I learned a lot from my grandparents about soap operas.

Whenever my father's parents came to visit us, an intermission to the visit occurred between the hours of 12:30 to 4:00 pm weekdays. They had to watch "their shows." Luckily "their shows" were on ABC because that's the only network that came in clearly at my house when I was a kid.

I was raised in a rural area, "the hollow," with a TV antenna on the roof. There was a controller that would allow us to rotate it. This was located in the hallway, so improving the signal was a team effort. One of us would stand in the living room calling out such things as "Better, better, worse, worse, terrible, better, not bad" while the other would blindly rotate the wheel that controlled the antennae in smallish increments and say things like "Is it better yet?" and "It won't turn any further." The response was often "Go back about halfway" or "Go back to where it was in the beginning." And the wheel would be turned in larger increments and howl and groan in protest. And in the end, we often had to resign ourselves to the overwhelming choice of ABC or ABC.

There were days we could get CBS - usually in the winter when there were no leaves on the trees. And sometimes we could get FOX or NBC - when the wind was blowing the leaves in the right direction. But we could always count on ABC - which strangely came to us from an entirely different state. Perhaps it was the Catskill Mountains blocking the signals of all the New York stations (including PBS and therefore Sesame Street) while a gully ran straight to the ABC station in New Haven, Connecticut. I should consult a topographical map some day and check, because I always found this phenomenon curious.

In later years, my dad installed a satellite dish on the roof next to the antenna. Unfortunately the satellite dish was not motorized, so tuning a station in was still a team effort. One brave soul would climb onto the roof and push the dish until it met up with the pencil line markings my father had drawn on the roof. Another person would watch the television from inside the house. And sometimes there was a third person to relay messages, standing on the front steps with the door to the living room wide open, hollering such things as "Clearer, almost, go back, a little more, wait, back again" and "Is it better yet?" to the roof and living room respectively.

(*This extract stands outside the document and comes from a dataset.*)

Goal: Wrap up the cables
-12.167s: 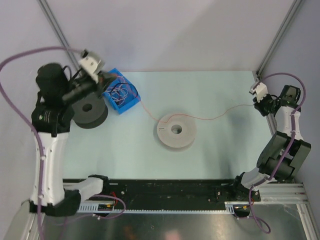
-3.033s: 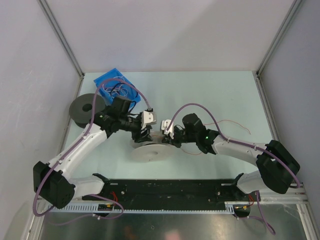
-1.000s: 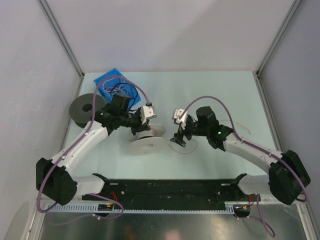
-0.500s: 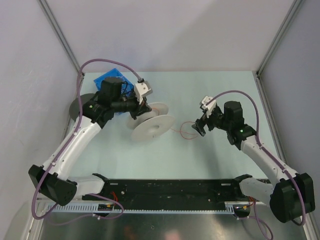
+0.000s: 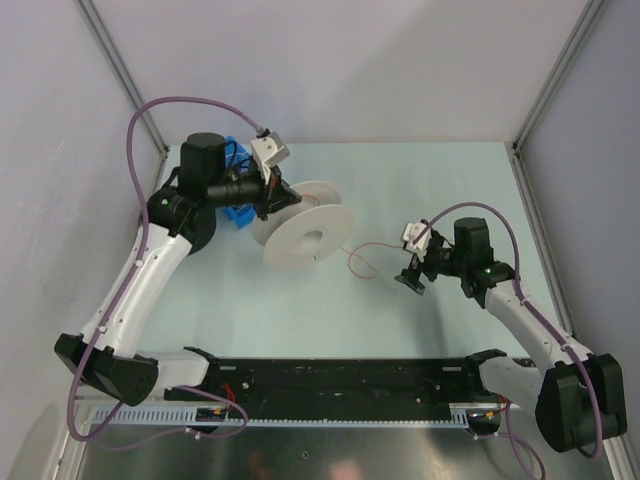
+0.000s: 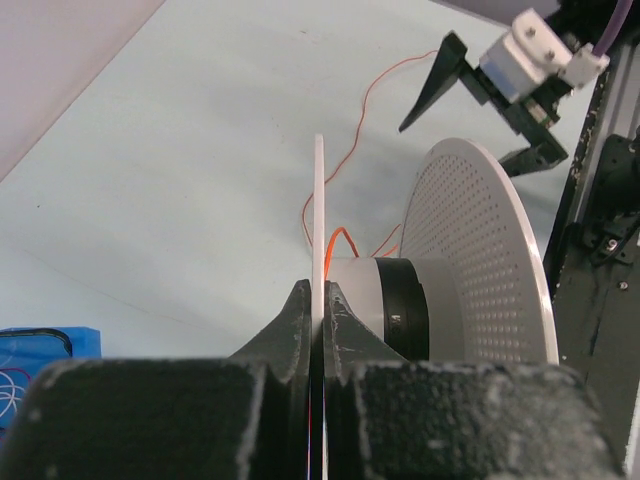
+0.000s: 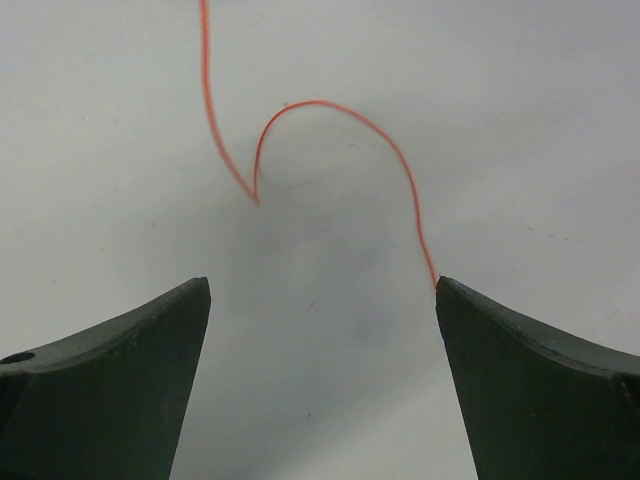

In the wintertime we were less interested in getting clear reception, because that meant leaving the front door open to chilly air and climbing on a cold, slippery roof covered with ice or snow. Although this trek had to be made semi-regularly to empty the bowl-shaped dish of the snow it had collected, we were usually resigned to whatever came in clearly without sliding around on the roof - much like in the early days when our only reliable station was ABC, the station that played the soaps that my grandparents religiously watched.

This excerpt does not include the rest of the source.